1.1 Hoofdstuk 1 Begripsbepalingen

Artikel 1 definities

In deze verordening wordt verstaan onder:

  • a.

    administratie: het systematisch verzamelen, vastleggen en verwerken van gegevens alsmede het verstrekken van informatie ten behoeve van het besturen, het functioneren en het beheersen van (onderdelen van) de organisatie van het waterschap en ten behoeve van de verantwoording die daarover moet worden afgelegd;

  • b.

    financiële administratie: het onderdeel van de administratie dat omvat het systematsiche maken en verwerken van aantekeningen betreffende de financiële gegevens van (onderdelen van) de organisatie van het waterschap, teneinde te komen tot een goed inzicht in:

    •   •

      de financiële positie;

    •   •

      het financieel beheer;

    •   •

      de uitvoering van de begroting;

    •   •

      de uitvoering van investeringsprojecten;

    •   •

      het afwikkelen van vorderingen en schulden;

    alsmede tot het afleggen van rekening en verantwoording daarover;

  • c.

    rechtmatigheid: de mate waarin in overeenstemming met geldende wet- en regelgeving, waaronder waterschapsverordeningen alsmede besluiten van algemeen bestuur, wordt gehandeld;

  • d.

    doelmatigheid: de mate waarin bepaalde prestaties met een zo beperkt mogelijke inzet van middelen wordt gerealiseerd;

  • e.

    doeltreffendheid: de mate waarin de beoogde doelen en effecten van het beleid ook daadwerkelijk worden behaald;

  • f.

    netto-kosten: lasten die aan een bepaald programma, product c.q. kostendrager worden toegerekend en waarvan zijn afgetrokken de baten (met uizondering van de belasting- en andere algmene opbrengsten) die aan hetzelfde programma, producte c.q. kostendrager wornden toegerekend;

  • g.

    beleidsproducten: de beleidsproducten die zijn opgenomen in de door de Unie van Waterschappen vastgestelde BBP-productenstructuur;

  • h.

    beheerproducten: de beheerproducten die zijn opgenomen in de door de Unie van Waterschappen vastgestelde BBP-productenstructuur;

  • i.

    Waterschapswet: de Waterschapswet zoals deze luidt na het in werking treden van de Wet modernisering waterschapsbestel van 21 mei 2007 (Staatsblad 2007, 208);

  • j.

    Waterschapsbesluit: 'Besluit van 29 november 2007, houdende regels met betrekking tot de waterschappen (Staatsblad 2007, 497).

  • k.

    Het college: het college van dijkgraaf en hoogheemraden van Delfland ookhet dagelijks bestuur genoemd.

  • l.

    Verenigde vergadering: het algemeen bestuur van het hoogheemraadschap van Delfland.

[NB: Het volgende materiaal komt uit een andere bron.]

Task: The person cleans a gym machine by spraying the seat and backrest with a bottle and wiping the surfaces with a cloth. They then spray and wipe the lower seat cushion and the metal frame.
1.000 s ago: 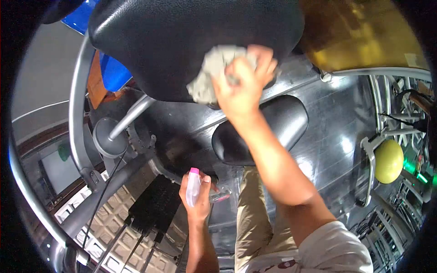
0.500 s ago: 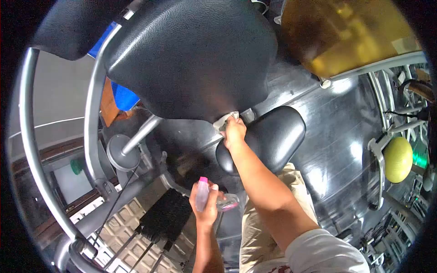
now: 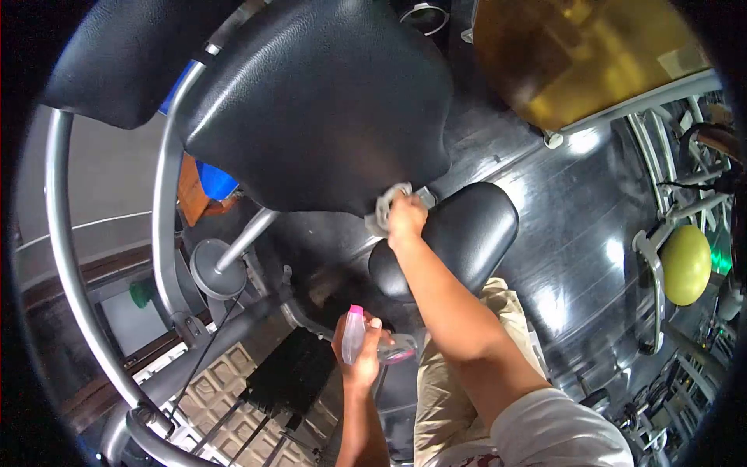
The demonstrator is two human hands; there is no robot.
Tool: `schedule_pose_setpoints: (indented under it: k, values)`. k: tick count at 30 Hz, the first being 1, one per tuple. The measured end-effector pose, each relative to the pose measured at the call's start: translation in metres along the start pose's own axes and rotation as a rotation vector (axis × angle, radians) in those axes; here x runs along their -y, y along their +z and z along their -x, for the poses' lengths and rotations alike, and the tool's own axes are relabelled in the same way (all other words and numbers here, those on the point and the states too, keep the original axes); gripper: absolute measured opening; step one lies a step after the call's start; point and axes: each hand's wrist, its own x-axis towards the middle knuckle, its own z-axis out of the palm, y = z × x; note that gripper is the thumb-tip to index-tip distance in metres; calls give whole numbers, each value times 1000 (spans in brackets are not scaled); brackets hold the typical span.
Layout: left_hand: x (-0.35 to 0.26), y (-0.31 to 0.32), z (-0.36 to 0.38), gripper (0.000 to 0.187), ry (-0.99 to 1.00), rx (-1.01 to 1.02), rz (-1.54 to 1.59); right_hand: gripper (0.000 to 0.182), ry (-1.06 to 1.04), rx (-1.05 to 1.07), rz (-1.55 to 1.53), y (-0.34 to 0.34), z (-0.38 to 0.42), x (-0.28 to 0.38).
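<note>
My right hand (image 3: 407, 215) is closed on a pale cloth (image 3: 383, 208), which sits at the lower edge of a large black padded backrest (image 3: 327, 109). Just below that hand is a smaller black padded seat (image 3: 459, 233), partly covered by my forearm. Lower down, my left hand (image 3: 359, 350) is wrapped round a clear spray bottle (image 3: 398, 349) with a pink-tipped, whitish spray head (image 3: 354, 331). The bottle tilts to the right and a little pink shows near its base.
Curved silver tubes (image 3: 66, 226) of the machine frame run down the left, by a round grey disc (image 3: 218, 268). A yellow translucent panel (image 3: 591, 62) stands at the upper right. A yellow-green ball (image 3: 685, 265) and metal racks are further right. Dark floor (image 3: 552, 202) reflects lights.
My right hand and the cloth have shifted slightly right at the backrest's edge. The left hand with the spray bottle has moved a little right, and the view has shifted slightly.
</note>
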Motion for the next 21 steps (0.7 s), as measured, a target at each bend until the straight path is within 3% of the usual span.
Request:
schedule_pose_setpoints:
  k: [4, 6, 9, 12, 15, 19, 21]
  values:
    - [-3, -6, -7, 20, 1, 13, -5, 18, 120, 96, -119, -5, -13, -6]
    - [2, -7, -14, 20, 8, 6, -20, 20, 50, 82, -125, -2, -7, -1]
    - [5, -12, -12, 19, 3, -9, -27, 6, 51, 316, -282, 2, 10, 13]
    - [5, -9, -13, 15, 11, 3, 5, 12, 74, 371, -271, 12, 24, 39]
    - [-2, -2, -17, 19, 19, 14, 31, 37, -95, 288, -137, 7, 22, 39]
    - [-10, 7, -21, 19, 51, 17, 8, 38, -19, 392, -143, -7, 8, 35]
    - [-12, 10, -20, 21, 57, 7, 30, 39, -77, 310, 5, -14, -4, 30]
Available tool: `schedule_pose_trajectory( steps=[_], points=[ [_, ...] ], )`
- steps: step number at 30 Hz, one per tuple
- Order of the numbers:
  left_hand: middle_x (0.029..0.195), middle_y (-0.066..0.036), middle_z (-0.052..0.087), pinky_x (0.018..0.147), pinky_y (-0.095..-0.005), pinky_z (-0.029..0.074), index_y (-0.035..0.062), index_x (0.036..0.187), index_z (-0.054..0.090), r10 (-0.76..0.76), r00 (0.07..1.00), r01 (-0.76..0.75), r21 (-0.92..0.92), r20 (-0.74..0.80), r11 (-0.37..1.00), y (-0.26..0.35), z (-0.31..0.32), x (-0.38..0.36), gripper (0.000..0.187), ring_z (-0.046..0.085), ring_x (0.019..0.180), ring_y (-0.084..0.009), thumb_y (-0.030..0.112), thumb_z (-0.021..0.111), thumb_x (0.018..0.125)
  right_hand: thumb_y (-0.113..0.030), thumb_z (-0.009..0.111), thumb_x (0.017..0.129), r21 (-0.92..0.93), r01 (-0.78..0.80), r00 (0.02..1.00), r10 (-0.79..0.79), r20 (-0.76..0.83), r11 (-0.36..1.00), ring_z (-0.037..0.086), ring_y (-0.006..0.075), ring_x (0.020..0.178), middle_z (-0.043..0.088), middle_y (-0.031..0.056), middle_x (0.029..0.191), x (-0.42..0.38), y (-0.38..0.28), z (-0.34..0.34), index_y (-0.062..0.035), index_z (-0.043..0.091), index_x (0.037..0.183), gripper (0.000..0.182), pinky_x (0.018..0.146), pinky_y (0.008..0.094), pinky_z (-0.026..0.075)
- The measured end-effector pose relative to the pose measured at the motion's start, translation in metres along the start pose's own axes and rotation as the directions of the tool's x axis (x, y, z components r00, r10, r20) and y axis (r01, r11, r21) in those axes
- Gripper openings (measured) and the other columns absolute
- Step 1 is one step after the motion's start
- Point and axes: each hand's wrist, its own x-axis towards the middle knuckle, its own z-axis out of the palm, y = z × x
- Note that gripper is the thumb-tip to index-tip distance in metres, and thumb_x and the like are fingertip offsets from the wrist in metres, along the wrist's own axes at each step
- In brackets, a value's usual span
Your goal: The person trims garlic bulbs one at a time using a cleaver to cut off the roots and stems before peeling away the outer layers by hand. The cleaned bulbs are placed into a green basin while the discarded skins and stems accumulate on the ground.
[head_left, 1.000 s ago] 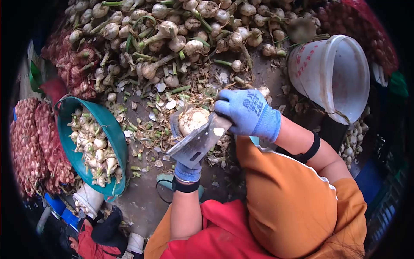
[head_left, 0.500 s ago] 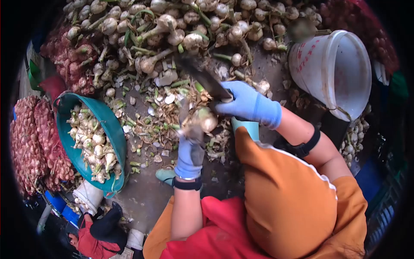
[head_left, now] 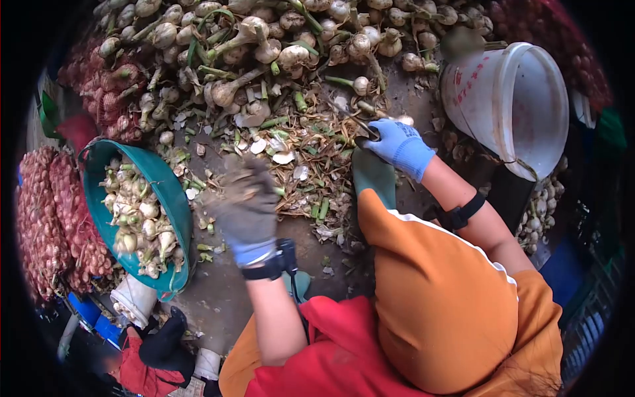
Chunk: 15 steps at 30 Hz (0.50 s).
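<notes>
My left hand (head_left: 248,208), in a grey-coated blue glove, is smeared by motion beside the teal basin (head_left: 182,198). Its fingers look stretched apart, with no bulb visible in them. Trimmed garlic bulbs (head_left: 151,212) lie inside the basin, and one blurred bulb (head_left: 126,241) shows near its left side. In a blue glove, my right hand (head_left: 397,145) is closed around a knife (head_left: 356,119), whose blade is seen nearly edge-on and points up and left. Cut stems and papery skins (head_left: 311,172) litter the floor between my hands.
Untrimmed garlic (head_left: 231,53) is heaped across the far side. A white bucket (head_left: 466,92) lies tilted at the right. Red mesh sacks (head_left: 59,225) stand at the left. Another person (head_left: 149,364) sits at lower left beside a white bucket (head_left: 135,298).
My left hand has swung left toward the basin, and the bulb held in it is gone from between my hands. My right hand has shifted slightly right, turning the knife edge-on.
</notes>
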Motion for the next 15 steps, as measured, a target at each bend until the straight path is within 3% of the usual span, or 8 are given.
schedule_pose_trajectory(
  steps=[1, 3, 6, 9, 10, 13, 14, 15],
  points=[
    [0.123, -0.019, 0.059, 0.089, -0.0429, 0.056, 0.0023, 0.136, 0.046, -0.081, 0.994, 0.083, 0.023, -0.076, 0.996, -0.022, -0.012, 0.005, 0.058, 0.062, 0.107, -0.0323, 0.048, 0.043, 0.100, -0.032, 0.065, 0.082, -0.097, 0.083, 0.992, -0.092, -0.092, 0.992, 0.063, 0.0367, 0.098, 0.062, 0.0159, 0.110, -0.001, 0.004, 0.005, -0.0080, 0.066, 0.106, 0.034, 0.085, 0.0446, 0.051],
    [0.120, -0.018, 0.059, 0.092, -0.0440, 0.055, 0.0022, 0.135, 0.047, -0.166, 0.977, 0.191, 0.199, -0.137, 0.961, -0.053, -0.031, 0.002, 0.062, 0.061, 0.109, -0.0336, 0.053, 0.043, 0.100, -0.032, 0.065, 0.083, -0.102, 0.056, 0.978, -0.076, -0.195, 0.993, 0.063, 0.0366, 0.097, 0.062, 0.0158, 0.110, -0.009, 0.004, -0.005, -0.0087, 0.065, 0.106, 0.033, 0.084, 0.0449, 0.051],
    [0.121, -0.018, 0.059, 0.094, -0.0435, 0.054, 0.0013, 0.134, 0.047, -0.201, 0.962, 0.238, 0.204, -0.185, 0.950, -0.073, -0.038, 0.000, 0.062, 0.061, 0.110, -0.0342, 0.052, 0.044, 0.100, -0.034, 0.064, 0.083, -0.026, 0.078, 0.928, -0.082, -0.362, 0.997, 0.064, 0.0365, 0.096, 0.062, 0.0152, 0.110, -0.008, 0.020, -0.010, -0.0103, 0.065, 0.105, 0.032, 0.083, 0.0455, 0.052],
    [0.120, -0.017, 0.059, 0.093, -0.0418, 0.055, 0.0018, 0.134, 0.047, -0.188, 0.967, 0.227, 0.252, -0.172, 0.941, -0.081, -0.047, 0.001, 0.058, 0.062, 0.109, -0.0331, 0.048, 0.049, 0.099, -0.040, 0.063, 0.083, 0.034, -0.059, 0.998, 0.060, -0.016, 0.998, 0.064, 0.0367, 0.099, 0.065, 0.0164, 0.109, -0.001, 0.015, -0.015, -0.0117, 0.066, 0.110, 0.039, 0.087, 0.0443, 0.051],
    [0.120, -0.016, 0.059, 0.093, -0.0413, 0.055, 0.0020, 0.134, 0.046, -0.169, 0.968, 0.222, 0.318, -0.185, 0.922, -0.082, -0.050, 0.000, 0.058, 0.061, 0.109, -0.0330, 0.047, 0.051, 0.098, -0.042, 0.062, 0.084, -0.066, -0.012, 0.999, 0.009, -0.043, 0.998, 0.065, 0.0364, 0.097, 0.067, 0.0187, 0.099, -0.004, 0.017, -0.002, -0.0115, 0.067, 0.111, 0.041, 0.088, 0.0422, 0.051],
    [0.119, -0.015, 0.059, 0.093, -0.0405, 0.054, 0.0023, 0.135, 0.045, -0.181, 0.974, 0.221, 0.373, -0.138, 0.901, -0.086, -0.047, -0.002, 0.061, 0.062, 0.108, -0.0310, 0.047, 0.056, 0.095, -0.040, 0.063, 0.083, -0.145, 0.011, 0.995, -0.026, -0.101, 0.989, 0.065, 0.0351, 0.098, 0.067, 0.0191, 0.097, -0.012, 0.013, 0.000, -0.0097, 0.067, 0.108, 0.039, 0.086, 0.0420, 0.050],
    [0.119, -0.015, 0.059, 0.094, -0.0405, 0.054, 0.0026, 0.136, 0.044, -0.205, 0.968, 0.248, 0.401, -0.146, 0.882, -0.087, -0.047, -0.003, 0.063, 0.062, 0.108, -0.0302, 0.049, 0.057, 0.095, -0.036, 0.066, 0.082, 0.048, -0.029, 1.000, 0.029, -0.004, 0.998, 0.064, 0.0360, 0.098, 0.066, 0.0187, 0.101, -0.019, 0.002, -0.016, -0.0076, 0.066, 0.109, 0.039, 0.087, 0.0422, 0.050],
    [0.122, -0.015, 0.057, 0.095, -0.0408, 0.052, 0.0032, 0.138, 0.042, -0.302, 0.953, 0.283, 0.345, 0.000, 0.895, -0.090, -0.061, 0.003, 0.067, 0.061, 0.109, -0.0302, 0.051, 0.059, 0.093, -0.032, 0.070, 0.081, 0.235, -0.091, 0.992, 0.067, 0.108, 0.968, 0.063, 0.0369, 0.098, 0.066, 0.0183, 0.105, -0.024, -0.005, -0.024, -0.0054, 0.065, 0.111, 0.040, 0.087, 0.0424, 0.050]
  ],
)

1.2 Hoofdstuk 2 Beleidsvoorbereiding en verantwoording

Kaderstelling

Artikel 2 beleids- en verantwoordingscyclus

  • 1.

    De verenigde vergadering stelt de onderdelen van de beleids- en verantwoordingscyclus voor het begrotingsjaar en de periode van de meerjarenraming vast en geeft aan op welk moment de onderdelen daarvan moeten worden aangeboden en wanneer deze zullen worden behandeld.

  • 2.

    Het waterbeheersplan, inclusief een ruimtelijke paragraaf, maakt onderdeel uit van de beleids- en verantwoordingscyclus en wordt eenmaal in de zes jaar vastgesteld.

  • 3.

    Het college zorgt er voor dat de onderdelen van de beleids- en verantwoordingscyclus voldoen aan de relevante bepalingen van hoofdstuk 4 van het Waterschapsbesluit, aan relevante overige wetgeving en aan datgene wat in deze verordening wordt bepaald.

Artikel 3 programma's

De verenigde vergadering stelt de programma-indeling vast.

Beleidsbepaling

Artikel 4 kaders meerjarenbeleid

  • 1.

    Het college biedt de verenigde vergadering jaarlijks ter vaststelling een meerjarenraming met toelichting aan met daarin het naar programma's onderscheiden beleid en de financiële gevolgen daarvan voor het komende begrotingsjaar en ten minste de drie daaropvolgende jaren.

  • 2.

    In het onderdeel 'financiering' van de toelichting van de meerjarenraming worden opgenomen:

    a. een vermogensbehoeftenplanning;

    b. een beschouwing over de rente-ontwikkeling;

    c. een rentegevoeligheidsanalyse;

    d. Een financiëlë risicoanalyse.

Artikel 6 ontwerpbegroting en geplande investeringen

  • 1.

    Het college biedt de verenigde vergadering jaarlijks ter vaststelling een ontwerpbegroting aan waarin voorstellen worden gedaan voor het beleid in het volgende begrotingsjaar.

  • 2.

    Het college zorgt er voor dat er bij de begrotingsbehandeling een overzicht is geagendeerd van de investeringen waarvan de start van de uitvoering c.q. het moment van aanschaffing in het begrotingsjaar is gepland. In dit overzicht zijn opgenomen de raming van de investeringsuitgaven en van de aan de investeringen gerelateerde inkomsten.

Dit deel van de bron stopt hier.